:: ENTRIES SHOWN
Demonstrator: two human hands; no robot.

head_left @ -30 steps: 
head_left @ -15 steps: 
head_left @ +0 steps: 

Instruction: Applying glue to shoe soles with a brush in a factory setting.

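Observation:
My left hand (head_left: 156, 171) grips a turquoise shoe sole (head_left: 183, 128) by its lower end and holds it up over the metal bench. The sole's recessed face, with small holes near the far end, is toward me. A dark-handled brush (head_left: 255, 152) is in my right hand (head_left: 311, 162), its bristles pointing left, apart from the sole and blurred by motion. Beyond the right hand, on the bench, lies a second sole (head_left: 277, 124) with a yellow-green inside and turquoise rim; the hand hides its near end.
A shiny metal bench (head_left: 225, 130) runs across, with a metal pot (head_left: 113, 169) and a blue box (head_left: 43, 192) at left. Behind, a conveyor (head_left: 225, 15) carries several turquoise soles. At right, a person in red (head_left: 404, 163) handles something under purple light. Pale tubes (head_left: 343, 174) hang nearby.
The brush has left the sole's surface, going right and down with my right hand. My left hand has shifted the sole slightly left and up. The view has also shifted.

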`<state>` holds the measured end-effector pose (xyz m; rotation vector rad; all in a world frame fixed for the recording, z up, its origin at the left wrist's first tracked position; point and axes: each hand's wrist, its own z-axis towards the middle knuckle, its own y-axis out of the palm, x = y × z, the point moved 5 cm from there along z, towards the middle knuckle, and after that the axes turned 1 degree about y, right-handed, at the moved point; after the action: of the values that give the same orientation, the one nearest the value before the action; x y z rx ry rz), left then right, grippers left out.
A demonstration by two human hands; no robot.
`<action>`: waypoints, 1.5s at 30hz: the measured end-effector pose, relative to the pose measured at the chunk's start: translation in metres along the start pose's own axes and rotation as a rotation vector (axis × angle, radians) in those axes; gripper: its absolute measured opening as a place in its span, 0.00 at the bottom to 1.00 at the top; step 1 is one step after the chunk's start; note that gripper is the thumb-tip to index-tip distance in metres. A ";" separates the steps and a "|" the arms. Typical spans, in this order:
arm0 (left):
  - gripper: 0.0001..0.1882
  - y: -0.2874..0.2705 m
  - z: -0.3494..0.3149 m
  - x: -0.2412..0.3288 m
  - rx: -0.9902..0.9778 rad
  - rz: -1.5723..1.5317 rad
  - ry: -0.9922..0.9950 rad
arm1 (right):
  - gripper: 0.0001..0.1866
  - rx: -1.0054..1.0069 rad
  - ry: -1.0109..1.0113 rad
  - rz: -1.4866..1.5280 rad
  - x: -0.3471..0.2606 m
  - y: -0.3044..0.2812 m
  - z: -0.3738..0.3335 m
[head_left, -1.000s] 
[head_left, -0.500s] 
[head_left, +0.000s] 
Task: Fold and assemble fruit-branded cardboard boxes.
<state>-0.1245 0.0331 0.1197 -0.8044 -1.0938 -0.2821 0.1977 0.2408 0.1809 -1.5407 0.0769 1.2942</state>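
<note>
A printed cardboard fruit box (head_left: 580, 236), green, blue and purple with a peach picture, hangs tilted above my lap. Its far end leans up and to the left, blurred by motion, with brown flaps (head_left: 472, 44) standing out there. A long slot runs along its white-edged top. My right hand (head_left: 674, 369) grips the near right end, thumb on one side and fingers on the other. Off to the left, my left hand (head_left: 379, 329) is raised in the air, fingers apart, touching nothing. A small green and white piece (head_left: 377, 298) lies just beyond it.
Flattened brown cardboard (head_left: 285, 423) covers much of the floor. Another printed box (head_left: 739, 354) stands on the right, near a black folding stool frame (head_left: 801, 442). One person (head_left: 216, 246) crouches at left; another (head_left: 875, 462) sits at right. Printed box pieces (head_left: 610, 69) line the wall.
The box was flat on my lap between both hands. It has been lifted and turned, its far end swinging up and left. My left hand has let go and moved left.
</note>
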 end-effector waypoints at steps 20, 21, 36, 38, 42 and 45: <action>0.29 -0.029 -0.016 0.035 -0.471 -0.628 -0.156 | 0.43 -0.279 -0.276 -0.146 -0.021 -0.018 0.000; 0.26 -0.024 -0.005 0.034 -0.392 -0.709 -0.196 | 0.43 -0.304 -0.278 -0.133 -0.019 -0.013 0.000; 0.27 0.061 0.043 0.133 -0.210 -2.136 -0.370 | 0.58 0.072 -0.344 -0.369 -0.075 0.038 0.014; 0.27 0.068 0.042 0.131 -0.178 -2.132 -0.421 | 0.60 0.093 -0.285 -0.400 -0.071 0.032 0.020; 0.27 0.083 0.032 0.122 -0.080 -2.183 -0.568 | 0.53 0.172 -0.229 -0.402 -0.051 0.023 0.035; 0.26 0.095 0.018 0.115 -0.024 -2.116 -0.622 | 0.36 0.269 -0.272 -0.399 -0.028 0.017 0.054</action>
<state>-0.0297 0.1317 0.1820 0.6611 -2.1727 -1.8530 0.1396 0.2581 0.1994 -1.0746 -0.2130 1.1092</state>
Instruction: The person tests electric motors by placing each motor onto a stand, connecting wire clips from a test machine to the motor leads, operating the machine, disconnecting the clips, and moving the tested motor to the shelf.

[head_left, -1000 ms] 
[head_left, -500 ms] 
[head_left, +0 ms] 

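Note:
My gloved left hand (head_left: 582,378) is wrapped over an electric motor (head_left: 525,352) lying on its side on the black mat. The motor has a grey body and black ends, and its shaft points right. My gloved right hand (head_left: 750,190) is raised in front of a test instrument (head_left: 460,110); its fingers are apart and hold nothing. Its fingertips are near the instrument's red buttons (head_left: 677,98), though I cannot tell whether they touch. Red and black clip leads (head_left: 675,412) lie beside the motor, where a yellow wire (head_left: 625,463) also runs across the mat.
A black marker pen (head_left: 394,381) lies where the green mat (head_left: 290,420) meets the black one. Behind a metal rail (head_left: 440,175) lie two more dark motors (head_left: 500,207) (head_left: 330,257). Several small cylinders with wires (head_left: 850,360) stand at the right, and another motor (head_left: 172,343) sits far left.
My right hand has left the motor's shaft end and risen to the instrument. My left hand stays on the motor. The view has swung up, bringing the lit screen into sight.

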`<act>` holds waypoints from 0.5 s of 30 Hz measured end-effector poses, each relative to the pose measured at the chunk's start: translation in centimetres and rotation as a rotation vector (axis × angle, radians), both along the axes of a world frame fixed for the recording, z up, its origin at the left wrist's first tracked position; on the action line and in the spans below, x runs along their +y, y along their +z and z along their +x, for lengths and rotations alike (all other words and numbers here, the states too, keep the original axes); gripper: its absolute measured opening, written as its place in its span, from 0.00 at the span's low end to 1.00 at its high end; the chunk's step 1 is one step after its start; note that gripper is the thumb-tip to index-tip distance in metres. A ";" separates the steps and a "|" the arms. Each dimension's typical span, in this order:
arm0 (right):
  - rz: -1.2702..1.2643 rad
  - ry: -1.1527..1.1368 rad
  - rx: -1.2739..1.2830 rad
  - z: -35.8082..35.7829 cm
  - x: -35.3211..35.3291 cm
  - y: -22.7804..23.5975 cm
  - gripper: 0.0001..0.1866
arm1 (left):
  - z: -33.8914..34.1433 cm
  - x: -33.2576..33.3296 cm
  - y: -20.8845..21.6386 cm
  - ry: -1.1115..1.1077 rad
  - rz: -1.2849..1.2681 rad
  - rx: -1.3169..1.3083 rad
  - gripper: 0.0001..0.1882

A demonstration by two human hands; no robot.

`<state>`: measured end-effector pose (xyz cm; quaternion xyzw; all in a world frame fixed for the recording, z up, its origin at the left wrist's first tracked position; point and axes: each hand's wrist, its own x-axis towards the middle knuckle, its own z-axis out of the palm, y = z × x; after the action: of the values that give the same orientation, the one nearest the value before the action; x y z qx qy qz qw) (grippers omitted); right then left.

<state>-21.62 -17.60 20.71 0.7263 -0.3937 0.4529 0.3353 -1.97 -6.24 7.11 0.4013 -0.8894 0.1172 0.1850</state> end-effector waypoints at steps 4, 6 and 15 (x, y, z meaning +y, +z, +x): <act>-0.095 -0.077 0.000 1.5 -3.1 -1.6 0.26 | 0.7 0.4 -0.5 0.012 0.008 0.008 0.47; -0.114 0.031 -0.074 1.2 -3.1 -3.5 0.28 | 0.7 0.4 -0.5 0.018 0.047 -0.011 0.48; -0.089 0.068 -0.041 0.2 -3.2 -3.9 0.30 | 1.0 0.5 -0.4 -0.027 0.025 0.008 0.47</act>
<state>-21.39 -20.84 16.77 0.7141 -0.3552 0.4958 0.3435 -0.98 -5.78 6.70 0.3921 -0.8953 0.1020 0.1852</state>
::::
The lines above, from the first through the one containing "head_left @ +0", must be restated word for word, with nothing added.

* FINAL ANSWER
Demonstrator: two human hands; no robot.

head_left @ -30 steps: 
head_left @ -15 steps: 
head_left @ +0 steps: 

The answer has been written out in full.